- **WHAT NEEDS TO BE DONE**: The entries that follow need to be returned without any alteration.

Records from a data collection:
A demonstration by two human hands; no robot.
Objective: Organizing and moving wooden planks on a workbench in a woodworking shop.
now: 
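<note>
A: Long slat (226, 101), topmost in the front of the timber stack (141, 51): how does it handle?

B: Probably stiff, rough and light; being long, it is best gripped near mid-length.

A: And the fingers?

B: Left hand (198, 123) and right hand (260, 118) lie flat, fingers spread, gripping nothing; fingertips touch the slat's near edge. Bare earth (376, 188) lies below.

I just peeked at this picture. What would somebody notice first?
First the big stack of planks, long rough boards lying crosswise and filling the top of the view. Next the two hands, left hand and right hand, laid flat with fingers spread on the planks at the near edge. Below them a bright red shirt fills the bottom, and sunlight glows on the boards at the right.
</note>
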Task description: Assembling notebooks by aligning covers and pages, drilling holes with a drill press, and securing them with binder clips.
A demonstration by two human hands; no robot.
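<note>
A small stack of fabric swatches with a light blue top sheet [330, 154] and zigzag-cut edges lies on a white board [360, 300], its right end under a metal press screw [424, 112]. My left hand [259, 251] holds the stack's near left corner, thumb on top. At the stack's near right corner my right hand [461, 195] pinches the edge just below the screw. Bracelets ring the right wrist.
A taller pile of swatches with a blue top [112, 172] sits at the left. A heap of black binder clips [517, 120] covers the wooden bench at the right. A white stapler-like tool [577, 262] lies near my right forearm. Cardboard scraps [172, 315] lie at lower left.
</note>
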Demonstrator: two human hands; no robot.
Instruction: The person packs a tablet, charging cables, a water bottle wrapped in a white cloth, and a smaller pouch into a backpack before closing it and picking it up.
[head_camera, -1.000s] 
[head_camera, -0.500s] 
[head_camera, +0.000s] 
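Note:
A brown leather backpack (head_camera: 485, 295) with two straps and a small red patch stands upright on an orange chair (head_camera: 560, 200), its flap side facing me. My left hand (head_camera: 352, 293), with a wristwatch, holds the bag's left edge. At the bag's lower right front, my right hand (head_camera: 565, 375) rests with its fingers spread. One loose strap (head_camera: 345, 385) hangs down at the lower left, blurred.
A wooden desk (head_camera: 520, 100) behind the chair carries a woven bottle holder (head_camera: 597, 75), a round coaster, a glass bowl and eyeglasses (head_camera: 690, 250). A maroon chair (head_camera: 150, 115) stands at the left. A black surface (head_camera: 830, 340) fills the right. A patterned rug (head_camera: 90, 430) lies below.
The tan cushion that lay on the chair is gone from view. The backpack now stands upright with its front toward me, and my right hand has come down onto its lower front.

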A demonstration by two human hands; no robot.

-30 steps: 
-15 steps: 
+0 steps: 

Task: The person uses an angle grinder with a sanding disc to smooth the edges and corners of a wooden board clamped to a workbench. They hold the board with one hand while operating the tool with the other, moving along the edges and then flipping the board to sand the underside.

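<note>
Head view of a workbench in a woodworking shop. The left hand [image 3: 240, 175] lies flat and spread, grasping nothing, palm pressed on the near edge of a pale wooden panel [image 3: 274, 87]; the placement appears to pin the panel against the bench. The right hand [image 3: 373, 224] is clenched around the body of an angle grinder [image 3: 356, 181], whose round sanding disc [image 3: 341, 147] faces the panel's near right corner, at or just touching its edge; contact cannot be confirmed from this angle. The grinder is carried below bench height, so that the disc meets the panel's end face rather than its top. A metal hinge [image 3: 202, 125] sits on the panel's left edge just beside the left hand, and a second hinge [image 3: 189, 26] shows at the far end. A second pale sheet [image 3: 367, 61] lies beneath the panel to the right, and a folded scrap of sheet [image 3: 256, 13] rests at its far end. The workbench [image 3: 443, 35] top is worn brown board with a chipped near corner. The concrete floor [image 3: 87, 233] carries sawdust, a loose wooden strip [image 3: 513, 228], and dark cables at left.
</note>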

- **TASK ANSWER**:
A demonstration by two human hands; no robot.
Objective: Organizing and moving wooden planks on a workbench in a woodworking shop.
now: 
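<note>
A: Long slat (226, 101), topmost in the front of the timber stack (141, 51): how does it handle?

B: Probably stiff, rough and light; being long, it is best gripped near mid-length.

A: And the fingers?

B: Left hand (198, 123) and right hand (260, 118) lie flat, fingers spread, gripping nothing; fingertips touch the slat's near edge. Bare earth (376, 188) lies below.

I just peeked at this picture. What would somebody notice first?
First the big stack of planks, long rough boards lying crosswise and filling the top of the view. Next the two hands, left hand and right hand, laid flat with fingers spread on the planks at the near edge. Below them a bright red shirt fills the bottom, and sunlight glows on the boards at the right.
</note>
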Task description: Assembling notebooks by aligning covers and pages, drilling holes with a drill press, and securing them with binder clips.
A demonstration by two human hands; no robot.
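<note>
A small stack of fabric swatches with a light blue top sheet [330, 154] and zigzag-cut edges lies on a white board [360, 300], its right end under a metal press screw [424, 112]. My left hand [259, 251] holds the stack's near left corner, thumb on top. At the stack's near right corner my right hand [461, 195] pinches the edge just below the screw. Bracelets ring the right wrist.
A taller pile of swatches with a blue top [112, 172] sits at the left. A heap of black binder clips [517, 120] covers the wooden bench at the right. A white stapler-like tool [577, 262] lies near my right forearm. Cardboard scraps [172, 315] lie at lower left.
</note>
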Demonstrator: two human hands; no robot.
Instruction: The person packs a tablet, charging cables, a water bottle wrapped in a white cloth, and a smaller pouch into a backpack before closing it and picking it up.
[head_camera, -1.000s] 
[head_camera, -0.500s] 
[head_camera, +0.000s] 
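Note:
A brown leather backpack (head_camera: 485, 295) with two straps and a small red patch stands upright on an orange chair (head_camera: 560, 200), its flap side facing me. My left hand (head_camera: 352, 293), with a wristwatch, holds the bag's left edge. At the bag's lower right front, my right hand (head_camera: 565, 375) rests with its fingers spread. One loose strap (head_camera: 345, 385) hangs down at the lower left, blurred.
A wooden desk (head_camera: 520, 100) behind the chair carries a woven bottle holder (head_camera: 597, 75), a round coaster, a glass bowl and eyeglasses (head_camera: 690, 250). A maroon chair (head_camera: 150, 115) stands at the left. A black surface (head_camera: 830, 340) fills the right. A patterned rug (head_camera: 90, 430) lies below.
The tan cushion that lay on the chair is gone from view. The backpack now stands upright with its front toward me, and my right hand has come down onto its lower front.
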
A demonstration by two human hands; no robot.

-30 steps: 
-15 steps: 
+0 steps: 

Task: The person uses an angle grinder with a sanding disc to smooth the edges and corners of a wooden board clamped to a workbench. They hold the board with one hand while operating the tool with the other, moving along the edges and then flipping the board to sand the underside.

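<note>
Head view of a workbench in a woodworking shop. The left hand [image 3: 240, 175] lies flat and spread, grasping nothing, palm pressed on the near edge of a pale wooden panel [image 3: 274, 87]; the placement appears to pin the panel against the bench. The right hand [image 3: 373, 224] is clenched around the body of an angle grinder [image 3: 356, 181], whose round sanding disc [image 3: 341, 147] faces the panel's near right corner, at or just touching its edge; contact cannot be confirmed from this angle. The grinder is carried below bench height, so that the disc meets the panel's end face rather than its top. A metal hinge [image 3: 202, 125] sits on the panel's left edge just beside the left hand, and a second hinge [image 3: 189, 26] shows at the far end. A second pale sheet [image 3: 367, 61] lies beneath the panel to the right, and a folded scrap of sheet [image 3: 256, 13] rests at its far end. The workbench [image 3: 443, 35] top is worn brown board with a chipped near corner. The concrete floor [image 3: 87, 233] carries sawdust, a loose wooden strip [image 3: 513, 228], and dark cables at left.
</note>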

No further response is required.